Wednesday, 10 October 2012

The pros and cons of acoustic screens

A bitter, and rather one-sided debate has sprung up in the pages of Gazeta Wyborcza criticising the ubiquitous acoustic screens that routinely line the side of any new road as it is opened. These screens are a relative novelty in Poland, and have started appearing as EU funds came on stream. Designed to protect nearby houses from traffic noise, for drivers, they give the impression that you are in a never-ended gully. No scenery to gaze at.

Above: acoustic screens line the A2 around the Grodzisk Mazowiecki turn-off. Driving through built-up areas, one cannot get one's bearings, spot landmarks or notice geographical differences.

While I sympathise with people who wake up to find a motorway at the end of their garden, it would be nice to get some kind of changing visual stimulus when driving.

There are different types of screens - the transparent ones (with black bird-of-prey silhouettes applied thoughtfully to them to stop birds from flying into them), green ones (a favourite of graffiti daubers and the odd true artist), natural ones (which employ climbing plants to make them look like a wall of plant life). And there are the concrete pots, filled with earth, stacked in a triangular profile, with trees growing out of them. These I object to the least; after some years, they will look like regular earthworks, greened over with shrubbery and plants. 

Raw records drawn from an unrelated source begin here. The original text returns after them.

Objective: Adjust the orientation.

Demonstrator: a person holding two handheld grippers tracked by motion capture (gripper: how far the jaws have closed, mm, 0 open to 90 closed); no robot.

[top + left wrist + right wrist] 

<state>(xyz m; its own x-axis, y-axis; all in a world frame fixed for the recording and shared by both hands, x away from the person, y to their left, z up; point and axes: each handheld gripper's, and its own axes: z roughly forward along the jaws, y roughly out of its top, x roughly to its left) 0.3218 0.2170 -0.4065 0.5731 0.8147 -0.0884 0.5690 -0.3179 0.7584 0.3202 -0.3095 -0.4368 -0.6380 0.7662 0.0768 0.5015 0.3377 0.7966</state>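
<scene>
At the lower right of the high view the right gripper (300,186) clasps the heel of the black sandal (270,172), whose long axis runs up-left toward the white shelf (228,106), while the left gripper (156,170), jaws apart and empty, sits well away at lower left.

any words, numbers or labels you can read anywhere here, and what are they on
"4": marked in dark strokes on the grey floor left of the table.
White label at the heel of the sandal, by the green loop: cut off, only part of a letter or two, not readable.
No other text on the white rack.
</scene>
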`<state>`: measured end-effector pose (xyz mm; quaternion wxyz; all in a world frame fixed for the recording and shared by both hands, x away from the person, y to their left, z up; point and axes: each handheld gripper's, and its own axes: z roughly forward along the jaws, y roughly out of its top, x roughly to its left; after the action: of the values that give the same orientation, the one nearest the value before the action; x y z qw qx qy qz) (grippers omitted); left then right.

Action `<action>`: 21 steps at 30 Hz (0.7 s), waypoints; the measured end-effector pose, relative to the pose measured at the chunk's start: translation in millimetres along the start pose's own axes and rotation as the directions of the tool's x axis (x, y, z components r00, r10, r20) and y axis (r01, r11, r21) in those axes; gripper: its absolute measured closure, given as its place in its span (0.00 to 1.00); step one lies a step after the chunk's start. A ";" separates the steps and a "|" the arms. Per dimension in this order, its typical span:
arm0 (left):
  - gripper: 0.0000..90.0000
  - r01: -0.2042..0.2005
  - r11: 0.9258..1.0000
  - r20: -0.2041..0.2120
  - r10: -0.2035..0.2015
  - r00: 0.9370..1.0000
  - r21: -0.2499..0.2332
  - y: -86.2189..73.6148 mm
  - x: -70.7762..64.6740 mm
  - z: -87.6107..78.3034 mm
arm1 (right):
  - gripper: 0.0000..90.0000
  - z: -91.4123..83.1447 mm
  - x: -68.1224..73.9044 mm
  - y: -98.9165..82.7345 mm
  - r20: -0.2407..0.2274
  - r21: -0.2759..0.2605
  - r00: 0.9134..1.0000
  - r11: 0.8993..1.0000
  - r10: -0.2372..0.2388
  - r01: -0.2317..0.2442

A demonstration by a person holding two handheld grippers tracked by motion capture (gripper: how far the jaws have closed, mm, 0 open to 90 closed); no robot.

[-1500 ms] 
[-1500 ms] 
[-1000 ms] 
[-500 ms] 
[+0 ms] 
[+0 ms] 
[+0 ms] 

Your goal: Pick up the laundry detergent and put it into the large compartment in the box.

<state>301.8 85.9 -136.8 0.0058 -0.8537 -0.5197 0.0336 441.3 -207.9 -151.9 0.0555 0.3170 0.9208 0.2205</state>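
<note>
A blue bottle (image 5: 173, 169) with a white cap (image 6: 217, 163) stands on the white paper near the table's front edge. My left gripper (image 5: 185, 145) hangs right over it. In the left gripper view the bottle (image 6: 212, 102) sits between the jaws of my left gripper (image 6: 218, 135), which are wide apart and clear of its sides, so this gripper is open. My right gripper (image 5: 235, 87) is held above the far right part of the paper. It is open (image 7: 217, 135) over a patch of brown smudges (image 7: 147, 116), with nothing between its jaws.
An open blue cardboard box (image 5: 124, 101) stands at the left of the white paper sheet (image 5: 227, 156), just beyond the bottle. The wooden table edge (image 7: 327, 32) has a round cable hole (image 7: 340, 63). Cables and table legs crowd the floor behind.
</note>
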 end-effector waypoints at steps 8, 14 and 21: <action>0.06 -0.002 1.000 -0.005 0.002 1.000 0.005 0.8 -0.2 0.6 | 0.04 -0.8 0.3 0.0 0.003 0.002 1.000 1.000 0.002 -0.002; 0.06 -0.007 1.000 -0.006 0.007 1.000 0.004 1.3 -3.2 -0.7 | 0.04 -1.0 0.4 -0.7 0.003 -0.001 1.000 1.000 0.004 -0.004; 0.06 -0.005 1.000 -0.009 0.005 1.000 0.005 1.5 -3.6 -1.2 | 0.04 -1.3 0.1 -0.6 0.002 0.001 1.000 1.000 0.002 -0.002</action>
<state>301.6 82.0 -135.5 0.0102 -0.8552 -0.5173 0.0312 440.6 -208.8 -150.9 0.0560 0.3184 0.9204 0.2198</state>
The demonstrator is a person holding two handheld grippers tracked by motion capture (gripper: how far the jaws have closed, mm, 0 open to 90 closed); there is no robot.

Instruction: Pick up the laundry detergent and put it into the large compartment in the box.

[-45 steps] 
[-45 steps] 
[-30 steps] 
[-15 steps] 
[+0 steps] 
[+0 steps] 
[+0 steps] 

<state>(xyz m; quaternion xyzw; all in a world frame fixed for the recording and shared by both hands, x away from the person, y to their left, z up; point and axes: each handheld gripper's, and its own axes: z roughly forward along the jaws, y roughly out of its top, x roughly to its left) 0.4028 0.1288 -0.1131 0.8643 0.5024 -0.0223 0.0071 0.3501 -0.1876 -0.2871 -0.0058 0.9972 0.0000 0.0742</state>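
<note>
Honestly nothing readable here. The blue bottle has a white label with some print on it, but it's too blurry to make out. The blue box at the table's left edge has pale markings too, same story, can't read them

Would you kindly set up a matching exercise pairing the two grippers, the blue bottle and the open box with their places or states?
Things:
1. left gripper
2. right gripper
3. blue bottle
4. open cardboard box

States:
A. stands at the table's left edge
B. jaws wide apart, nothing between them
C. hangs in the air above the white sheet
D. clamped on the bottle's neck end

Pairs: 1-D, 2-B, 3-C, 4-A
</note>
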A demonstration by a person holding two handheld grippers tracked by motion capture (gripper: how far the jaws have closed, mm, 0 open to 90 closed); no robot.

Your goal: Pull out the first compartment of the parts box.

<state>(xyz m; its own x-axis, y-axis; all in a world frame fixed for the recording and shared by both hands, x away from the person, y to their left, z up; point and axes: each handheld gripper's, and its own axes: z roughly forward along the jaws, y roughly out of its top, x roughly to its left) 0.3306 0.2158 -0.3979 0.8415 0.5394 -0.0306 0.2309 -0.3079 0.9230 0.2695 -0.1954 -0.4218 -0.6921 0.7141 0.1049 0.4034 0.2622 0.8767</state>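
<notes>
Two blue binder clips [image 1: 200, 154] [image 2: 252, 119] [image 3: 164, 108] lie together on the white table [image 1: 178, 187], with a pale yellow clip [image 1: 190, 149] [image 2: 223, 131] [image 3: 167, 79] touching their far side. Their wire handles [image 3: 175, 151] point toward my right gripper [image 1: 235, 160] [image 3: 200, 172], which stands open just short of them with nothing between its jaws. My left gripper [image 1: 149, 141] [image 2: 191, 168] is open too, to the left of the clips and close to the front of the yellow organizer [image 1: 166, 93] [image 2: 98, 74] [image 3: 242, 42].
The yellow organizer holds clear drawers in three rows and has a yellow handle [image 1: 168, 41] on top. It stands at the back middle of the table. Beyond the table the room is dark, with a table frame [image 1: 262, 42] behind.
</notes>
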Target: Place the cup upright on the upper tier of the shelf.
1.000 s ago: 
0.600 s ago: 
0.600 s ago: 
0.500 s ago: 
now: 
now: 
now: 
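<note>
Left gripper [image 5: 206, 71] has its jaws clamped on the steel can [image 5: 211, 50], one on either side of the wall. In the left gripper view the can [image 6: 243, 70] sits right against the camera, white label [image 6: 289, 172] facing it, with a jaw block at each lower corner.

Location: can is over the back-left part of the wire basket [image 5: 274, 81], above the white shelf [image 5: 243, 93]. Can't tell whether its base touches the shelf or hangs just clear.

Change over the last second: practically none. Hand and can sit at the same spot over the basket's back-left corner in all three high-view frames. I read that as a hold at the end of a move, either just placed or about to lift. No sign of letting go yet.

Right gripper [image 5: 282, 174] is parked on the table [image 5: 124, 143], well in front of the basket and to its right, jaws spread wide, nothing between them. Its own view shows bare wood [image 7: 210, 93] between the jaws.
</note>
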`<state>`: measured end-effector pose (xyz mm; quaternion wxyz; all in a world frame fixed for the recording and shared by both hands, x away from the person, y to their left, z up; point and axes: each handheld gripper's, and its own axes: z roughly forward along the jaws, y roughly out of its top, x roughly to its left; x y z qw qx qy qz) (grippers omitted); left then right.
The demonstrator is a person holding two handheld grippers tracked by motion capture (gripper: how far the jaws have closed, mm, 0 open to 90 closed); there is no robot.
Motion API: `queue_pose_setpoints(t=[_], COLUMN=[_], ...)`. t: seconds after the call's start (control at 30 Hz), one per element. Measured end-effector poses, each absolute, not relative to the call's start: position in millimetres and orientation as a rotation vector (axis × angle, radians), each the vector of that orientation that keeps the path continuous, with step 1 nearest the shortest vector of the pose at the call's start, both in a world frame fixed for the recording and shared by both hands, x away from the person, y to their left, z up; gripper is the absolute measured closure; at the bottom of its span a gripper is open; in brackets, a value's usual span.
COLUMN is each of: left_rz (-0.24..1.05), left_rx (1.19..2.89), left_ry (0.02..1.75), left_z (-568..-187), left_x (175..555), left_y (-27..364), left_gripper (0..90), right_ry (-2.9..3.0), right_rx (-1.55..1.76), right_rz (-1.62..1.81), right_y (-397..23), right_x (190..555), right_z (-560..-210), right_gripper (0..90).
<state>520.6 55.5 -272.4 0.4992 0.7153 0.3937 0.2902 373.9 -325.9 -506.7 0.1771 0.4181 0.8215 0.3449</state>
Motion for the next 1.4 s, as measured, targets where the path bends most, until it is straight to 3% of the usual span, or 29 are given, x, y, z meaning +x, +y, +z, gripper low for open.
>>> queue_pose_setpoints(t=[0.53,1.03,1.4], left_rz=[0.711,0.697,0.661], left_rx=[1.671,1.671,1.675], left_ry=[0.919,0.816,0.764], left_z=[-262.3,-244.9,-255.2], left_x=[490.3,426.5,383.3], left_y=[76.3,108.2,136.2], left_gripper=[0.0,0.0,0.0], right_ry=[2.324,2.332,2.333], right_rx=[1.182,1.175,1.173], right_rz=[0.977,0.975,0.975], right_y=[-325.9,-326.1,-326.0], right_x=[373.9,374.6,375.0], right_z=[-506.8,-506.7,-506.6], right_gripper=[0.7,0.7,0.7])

Now, as I recall, the M6 runs through the very heart of Birmingham without screens. Maybe Poland has made a civilisational leapfrog in this respect; by taking away some of the fun of driving, maybe people will drive less. On the other hand, acoustic screens are starting to appear on the side of existing railway tracks. Such is the nature of progress. I'll poll this one, see what my readers think.

This time last year:
Hope in heaven

This time two years ago:
Touched by greatness

This time three years ago:
Fixed wheeling around Jeziorki

This time four years ago:
One day, this will all be asphalt

This time five years ago:


Paddy said...

I was in Wrocław the other day and really noticed with some of the new roadworks just how much these screens reduce the noise. 8 lanes of roaring city traffic on one side, a distant buzz on the other. I vote for - but the plant ones wherever possible.

Do they increase the danger of falling asleep on the road as well?!

It's an interesting topic. Frankly certain parts of the Midlands could do with being hidden to the passing world!!

AndrzejK said...

Conspiracy theorists will point out that Poland is "holier than the Pope" by adopting a lower ambient sound level for determining whether screens are required and also insisting that screens are put up when existing roads are modernised. Good question as to whether screen manufacturers lobbied to have the legislation put in place. There is also some proof that the electricity generators lobby for increased standards of insulation of building materials as the extra energy they sell when the materials are manufactured far outweigh cumulative energy savings in the future.

And lasty who designed the glass houses which serve as sound barriers on the Trasa Torunska? The cost must have been astronomical.

AndrzejK said...

There is a piece today on the TVN24 website referring to a Rzepa article on sound screens and the waste of money. Reserach shows that the low sound limits were inmosed by a PiS minister of the environment. Why does that not surprise me? Just another symptom of the statist Poland PiS wanted to recreate despite the evident failure of socialism.

Sigismundo said...

In Germany, screens on the autobahns are reaching epidemic proportions. Most of the UK-PL route thru Germany from Holland to the old East/West border is now blighted with them. When you see the astonishing volume of traffic these days (especially HGVs) it's clear they're very necessary, but it sure makes travel a lot less interesting than it used to be.

Reminds me of the final scene from a sci-fi movie, (was it Brazil or Blade Runner?), when the hero & heroine escape the urban ghetto down one of these screened roads to reach a mythical green field paradise.

whitehorsepilgrim said...

There were quite a number of these screens visible on a recent Eurostar journey from London to Brussels. You'd have thought that train passengers at least should have been able to see the view.

Living by that ribbon of blight across the hills, the A34 whose noise extends for miles across once-pristine country, I support noice barriers. As for safety, perhaps drivers look at the view too much. There are wrecks all the time on the scenic A34. Today's special was a smashed BMW that clearly had been rolled.